ASSIGNMENT — All of the material must be duplicated exactly, line by line.

COLLECTED DATA —
══════════════════════════════
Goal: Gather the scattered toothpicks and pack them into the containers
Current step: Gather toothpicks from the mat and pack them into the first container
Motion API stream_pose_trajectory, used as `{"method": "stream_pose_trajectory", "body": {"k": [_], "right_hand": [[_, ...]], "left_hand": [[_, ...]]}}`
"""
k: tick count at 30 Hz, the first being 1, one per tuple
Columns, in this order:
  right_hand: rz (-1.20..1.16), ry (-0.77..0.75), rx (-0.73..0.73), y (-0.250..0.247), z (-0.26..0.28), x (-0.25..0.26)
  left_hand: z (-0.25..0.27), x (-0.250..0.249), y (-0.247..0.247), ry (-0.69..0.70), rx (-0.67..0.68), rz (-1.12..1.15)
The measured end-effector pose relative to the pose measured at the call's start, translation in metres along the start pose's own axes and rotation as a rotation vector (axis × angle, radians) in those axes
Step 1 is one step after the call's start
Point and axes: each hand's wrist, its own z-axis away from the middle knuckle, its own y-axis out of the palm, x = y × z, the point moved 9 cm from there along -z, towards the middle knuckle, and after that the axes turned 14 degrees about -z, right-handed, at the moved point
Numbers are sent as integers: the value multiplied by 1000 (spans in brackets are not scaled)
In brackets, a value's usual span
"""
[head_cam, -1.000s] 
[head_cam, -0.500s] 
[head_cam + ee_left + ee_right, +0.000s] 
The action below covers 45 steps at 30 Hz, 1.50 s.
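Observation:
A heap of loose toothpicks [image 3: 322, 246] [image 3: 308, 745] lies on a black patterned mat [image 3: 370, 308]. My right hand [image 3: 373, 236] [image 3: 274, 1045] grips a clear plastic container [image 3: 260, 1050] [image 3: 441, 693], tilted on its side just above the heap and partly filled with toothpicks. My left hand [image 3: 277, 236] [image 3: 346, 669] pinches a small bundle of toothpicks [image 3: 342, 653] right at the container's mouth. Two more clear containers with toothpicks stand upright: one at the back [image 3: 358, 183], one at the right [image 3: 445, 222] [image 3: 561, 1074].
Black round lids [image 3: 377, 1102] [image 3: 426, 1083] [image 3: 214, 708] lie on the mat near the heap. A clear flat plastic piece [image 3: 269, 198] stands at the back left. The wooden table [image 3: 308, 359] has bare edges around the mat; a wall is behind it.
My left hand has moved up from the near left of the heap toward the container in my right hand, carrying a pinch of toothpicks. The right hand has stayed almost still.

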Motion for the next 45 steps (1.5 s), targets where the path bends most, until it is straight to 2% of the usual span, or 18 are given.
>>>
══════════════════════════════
RESPONSE AREA —
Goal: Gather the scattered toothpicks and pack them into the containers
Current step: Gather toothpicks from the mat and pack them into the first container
Motion API stream_pose_trajectory, used as `{"method": "stream_pose_trajectory", "body": {"k": [_], "right_hand": [[_, ...]], "left_hand": [[_, ...]]}}`
"""
k: tick count at 30 Hz, the first being 1, one per tuple
Columns, in this order:
  right_hand: rz (-1.20..1.16), ry (-0.77..0.75), rx (-0.73..0.73), y (-0.250..0.247), z (-0.26..0.28), x (-0.25..0.26)
  left_hand: z (-0.25..0.27), x (-0.250..0.249), y (-0.247..0.247), ry (-0.69..0.70), rx (-0.67..0.68), rz (-1.12..1.15)
The measured end-effector pose relative to the pose measured at the call's start, translation in metres along the start pose's own axes and rotation as a rotation vector (axis × angle, radians) in those axes
Step 1 is one step after the call's start
Point and axes: each hand's wrist, its own z-axis away from the middle knuckle, its own y-axis out of the palm, x = y × z, the point moved 9 cm from there along -z, towards the middle knuckle, and after that the axes turned 14 degrees about -z, right-handed, at the moved point
Numbers are sent as integers: the value multiplied by 1000 (spans in brackets are not scaled)
In brackets, a value's usual span
"""
[head_cam, -1.000s] 
[head_cam, -0.500s] 
[head_cam + ee_left + ee_right, +0.000s] 
The action below covers 45 steps at 30 Hz, 1.50 s.
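Observation:
A heap of loose toothpicks [image 3: 322, 246] [image 3: 308, 745] lies on a black patterned mat [image 3: 370, 308]. My right hand [image 3: 373, 236] [image 3: 274, 1045] grips a clear plastic container [image 3: 260, 1050] [image 3: 441, 693], tilted on its side just above the heap and partly filled with toothpicks. My left hand [image 3: 277, 236] [image 3: 346, 669] pinches a small bundle of toothpicks [image 3: 342, 653] right at the container's mouth. Two more clear containers with toothpicks stand upright: one at the back [image 3: 358, 183], one at the right [image 3: 445, 222] [image 3: 561, 1074].
Black round lids [image 3: 377, 1102] [image 3: 426, 1083] [image 3: 214, 708] lie on the mat near the heap. A clear flat plastic piece [image 3: 269, 198] stands at the back left. The wooden table [image 3: 308, 359] has bare edges around the mat; a wall is behind it.
My left hand has moved up from the near left of the heap toward the container in my right hand, carrying a pinch of toothpicks. The right hand has stayed almost still.
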
Motion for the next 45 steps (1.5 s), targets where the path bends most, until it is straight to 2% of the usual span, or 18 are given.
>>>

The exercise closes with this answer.